**Work required**:
Only the pictures should be left out; write out all other data exactly.

**Available data**:
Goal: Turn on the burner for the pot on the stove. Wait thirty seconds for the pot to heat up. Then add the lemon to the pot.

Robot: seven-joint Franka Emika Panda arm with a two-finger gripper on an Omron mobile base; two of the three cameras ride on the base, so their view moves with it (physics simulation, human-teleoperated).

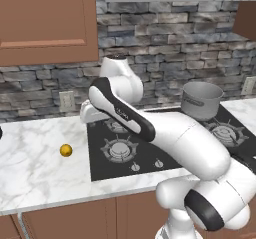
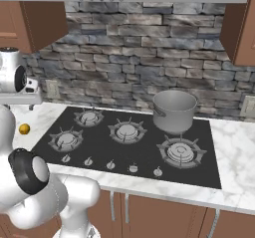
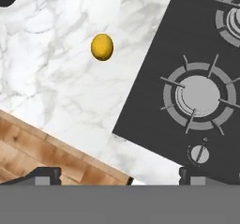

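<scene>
The lemon point(image 1: 66, 150) lies on the marble surface point(image 1: 35, 168), left of the stove point(image 2: 139, 147) and apart from it. The hand point(image 3: 119, 174) hovers above, fingers spread, empty. The pot point(image 2: 174, 111) sits on the back right burner.

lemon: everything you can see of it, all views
The lemon is a small, smooth yellow-orange ball, slightly oval in the hand view, with no visible stem or marks. It rests alone on the white marble counter, left of the stove and apart from its black edge. Nothing else touches it. In the right base view it sits just past the arm.
</scene>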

**Result**:
Goal: Turn on the burner for the pot on the stove. Wait thirty seconds for the pot to heat up. Then add the lemon to the pot.

Robot: seven-joint Franka Emika Panda arm with a two-finger gripper on an Omron mobile base; two of the three cameras ride on the base, so their view moves with it (physics simulation, human-teleoperated).


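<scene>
The lemon point(image 1: 66, 150) lies on the marble surface point(image 1: 35, 168), left of the stove point(image 2: 139, 147) and apart from it. The hand point(image 3: 119, 174) hovers above, fingers spread, empty. The pot point(image 2: 174, 111) sits on the back right burner.

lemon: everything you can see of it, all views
The lemon is a small, smooth yellow-orange ball, slightly oval in the hand view, with no visible stem or marks. It rests alone on the white marble counter, left of the stove and apart from its black edge. Nothing else touches it. In the right base view it sits just past the arm.
</scene>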

The answer given is complete.